GIS can also shed light on water rights and even on weather trends and macroclimate impacts like drought and water scarcity. It can be used to monitor water use, and stay on top of regulatory changes in specific basins, such as the adjudicated basins and Groundwater Sustainability Agencies in California.
Perhaps most important, it can help to get multiple stakeholders on the same page and aid in collaboration and communication between lenders, borrowers, and other agricultural professionals. Because GIS uses visual, map-based representations of data, users can present it in the appropriate format for each scenario.
GIS can help ag lenders understand the legal implications of water rights and obtain both a granular and holistic view of the water and climate risks in their entire portfolios. GIS maps make it easy to see which percentage of properties are in a water-stressed area and track parcels individually or as a group.
With access to more easily-digestible water information, ag lenders and investors can reduce their risk while helping farms stay resilient in times of water stress and transition to more water-friendly practices. The two are one and the same.

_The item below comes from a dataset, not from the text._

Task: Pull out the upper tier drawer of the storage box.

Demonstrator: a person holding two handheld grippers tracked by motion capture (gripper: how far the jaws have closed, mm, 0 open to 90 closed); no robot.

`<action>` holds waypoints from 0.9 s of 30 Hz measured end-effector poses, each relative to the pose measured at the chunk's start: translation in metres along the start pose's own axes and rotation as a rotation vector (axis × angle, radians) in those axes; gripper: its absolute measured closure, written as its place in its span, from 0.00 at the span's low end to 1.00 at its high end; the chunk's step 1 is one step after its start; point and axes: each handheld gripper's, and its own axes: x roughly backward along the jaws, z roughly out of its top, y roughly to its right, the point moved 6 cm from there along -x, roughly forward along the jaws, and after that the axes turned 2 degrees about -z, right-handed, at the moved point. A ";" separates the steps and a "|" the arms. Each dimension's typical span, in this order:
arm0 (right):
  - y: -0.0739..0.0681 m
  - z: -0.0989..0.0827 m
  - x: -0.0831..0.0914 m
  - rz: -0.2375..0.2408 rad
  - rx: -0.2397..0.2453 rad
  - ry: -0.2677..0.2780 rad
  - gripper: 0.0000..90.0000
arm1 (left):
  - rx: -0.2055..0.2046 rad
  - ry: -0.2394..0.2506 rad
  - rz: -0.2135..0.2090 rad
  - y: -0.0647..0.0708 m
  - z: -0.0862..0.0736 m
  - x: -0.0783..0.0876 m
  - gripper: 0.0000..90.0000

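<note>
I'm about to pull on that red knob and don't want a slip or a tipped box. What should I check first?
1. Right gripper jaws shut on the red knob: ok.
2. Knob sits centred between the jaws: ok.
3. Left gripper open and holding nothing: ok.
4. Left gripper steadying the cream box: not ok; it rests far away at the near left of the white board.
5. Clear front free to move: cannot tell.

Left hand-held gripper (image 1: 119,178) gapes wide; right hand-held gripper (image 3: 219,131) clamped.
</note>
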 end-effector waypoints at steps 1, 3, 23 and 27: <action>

Read more about GIS and its benefits in the GIS in Agriculture Guide.
The Bottom Line
Financial regulators are increasingly expecting banks to perform climate-related stress tests and make appropriate disclosures to investors. Ag lenders can get ahead of the curve by using GIS tools to identify, understand, monitor, and mitigate water risk.
GIS tools can display everything from macro weather trends to parcel-specific insights in an easy-to-use, map-based format that’s suitable for all stakeholders. In addition to helping ag professionals meet their regulatory reporting requirements and monitor their water use, they can also help appraisers make more accurate land valuations.